Una subasta solo puede ser tan grande como sus compradores, y la de esa noche contaba con eso que en los viejos New York Yankees se llamaba «la Fila de los Asesinos». Además de Graff, estaba el Emperador de Los Ángeles, Eli Broad, quien transformara la capital de las películas en una capital del arte, apadrinando los principales museos de la ciudad y construyendo uno clásico (entre otros). Eli, ahora con más de ochenta años, tiene la energía de un adolescente. Su fuente de la juventud es el arte, que lo arrastra a él y a su esposa, Edythe (se los conoce como E&E), por todo el mundo en un interminable circuito de eventos glamourosos pero serios, todo lo cual comenzó con Art Basel, en Basilea, la ciudad que me vio nacer y que me convirtió a la religión del arte.

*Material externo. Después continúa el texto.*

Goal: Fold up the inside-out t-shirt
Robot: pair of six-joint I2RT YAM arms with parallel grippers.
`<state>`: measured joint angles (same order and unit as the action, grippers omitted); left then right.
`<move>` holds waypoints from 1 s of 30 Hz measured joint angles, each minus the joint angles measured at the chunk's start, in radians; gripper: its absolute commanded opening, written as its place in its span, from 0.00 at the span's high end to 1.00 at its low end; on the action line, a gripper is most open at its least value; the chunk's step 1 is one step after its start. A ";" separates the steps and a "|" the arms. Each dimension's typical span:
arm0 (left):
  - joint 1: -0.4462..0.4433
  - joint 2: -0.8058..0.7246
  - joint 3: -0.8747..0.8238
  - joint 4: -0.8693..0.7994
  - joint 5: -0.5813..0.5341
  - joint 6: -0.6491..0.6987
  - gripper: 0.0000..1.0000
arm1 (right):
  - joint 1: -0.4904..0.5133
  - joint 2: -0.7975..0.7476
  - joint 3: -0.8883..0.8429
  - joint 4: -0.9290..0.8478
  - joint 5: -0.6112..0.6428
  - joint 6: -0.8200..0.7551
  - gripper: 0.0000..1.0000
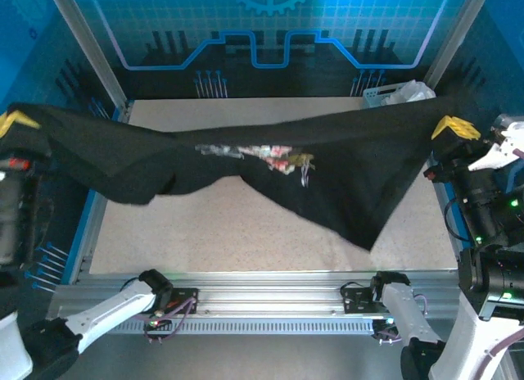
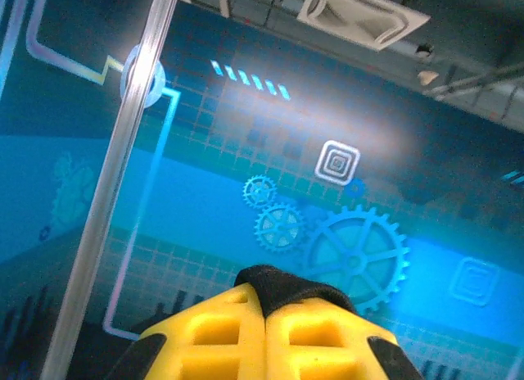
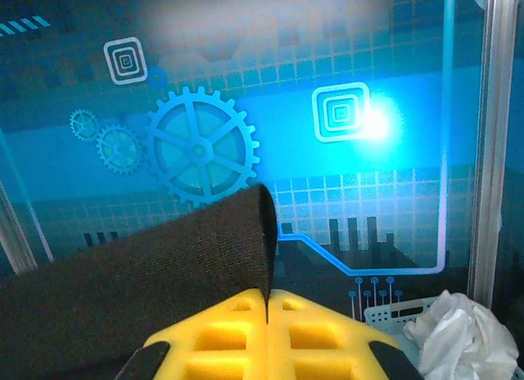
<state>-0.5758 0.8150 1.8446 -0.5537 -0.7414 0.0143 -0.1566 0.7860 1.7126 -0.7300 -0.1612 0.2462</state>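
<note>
The black t-shirt [image 1: 327, 163] hangs stretched in the air across the table, its white, red and yellow print [image 1: 274, 157] showing near the middle and its lower part drooping toward the tabletop. My left gripper [image 1: 18, 120] holds the shirt's left end at the far left, raised high. In the left wrist view a bunch of black cloth [image 2: 286, 286] is pinched between the yellow fingers [image 2: 221, 335]. My right gripper [image 1: 455, 128] is shut on the right end; in the right wrist view the cloth [image 3: 164, 273] runs left from the shut yellow fingers [image 3: 319, 335].
A white basket [image 1: 385, 93] with a crumpled white cloth [image 1: 413, 91] stands at the back right corner; the cloth [image 3: 458, 335] also appears in the right wrist view. The speckled tabletop [image 1: 213, 224] lies under the shirt. Blue enclosure walls and metal posts ring the table.
</note>
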 measured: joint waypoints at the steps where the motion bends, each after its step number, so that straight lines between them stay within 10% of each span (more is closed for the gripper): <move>1: 0.002 0.046 0.007 0.004 -0.009 0.016 1.00 | 0.000 0.017 -0.004 -0.007 -0.005 0.000 1.00; 16: 0.372 0.691 0.484 -0.220 0.224 0.011 1.00 | 0.011 0.475 0.029 0.025 -0.030 -0.001 1.00; 30: 0.378 0.220 0.429 -0.227 0.412 -0.039 1.00 | 0.012 0.158 0.198 -0.109 -0.029 -0.058 1.00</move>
<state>-0.1982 1.0351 2.2738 -0.7807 -0.3294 -0.0250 -0.1444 0.9436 1.9102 -0.8394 -0.1902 0.1886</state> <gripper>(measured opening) 0.053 0.045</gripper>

Me sentí muy halagado de que Eli Broad me incluyese en su breve e impresionante lista de candidatos para ocupar la dirección
del Museum of Contemporary Art de Los Ángeles (moca). Cuando me entrevistó en 2009 en la suite de su hotel en South Beach durante la feria Art Basel Miami, yo estaba absorto con mi propio negocio de Phillips y hube de declinar de mala gana. Recomendé como la persona ideal para el cargo a otro de los candidatos, mi amigo Jeffrey Deitch, talentoso marchante y galerista del S0H0, y me entusiasmé cuando al final Eli lo escogió. El nombramiento de Jeffrey, no obstante su turbulento reinado de tres años en el moca, demuestra la apertura mental de Eli Broad, al contratar a alguien tan alejado del consabido perfil profesional poco lucrativo del comisario-académico-historiador de arte. Las exposiciones de Jeffrey en el moca, como su muestra de grafiti «Arte en las calles», eran más que originales y reflejaban la originalidad innata de sus aparentemente formales patrocinadores, los Broad.
Pese a todos sus millones, los Broad son tan sencillos como grandiosa es su colección. Tienen todo el dinero colgado en las paredes, no en la espalda; para que luego digan de los vendedores de seguros. Eli, tras estudiar contabilidad, hizo una fortuna en bienes raíces, y otra en el ramo de los seguros, antes de engancharse con los cuadros. Todo comenzó con un cartel de Toulouse-Lautrec y un grabado de Braque que Edythe se trajo a casa. Y no compró una lata de sopa de Warhol porque pensó que Eli la mataría por pagar cien dólares por ella. Los Broad son la prueba viviente de que no hay que ser sofisticado para ser coleccionista.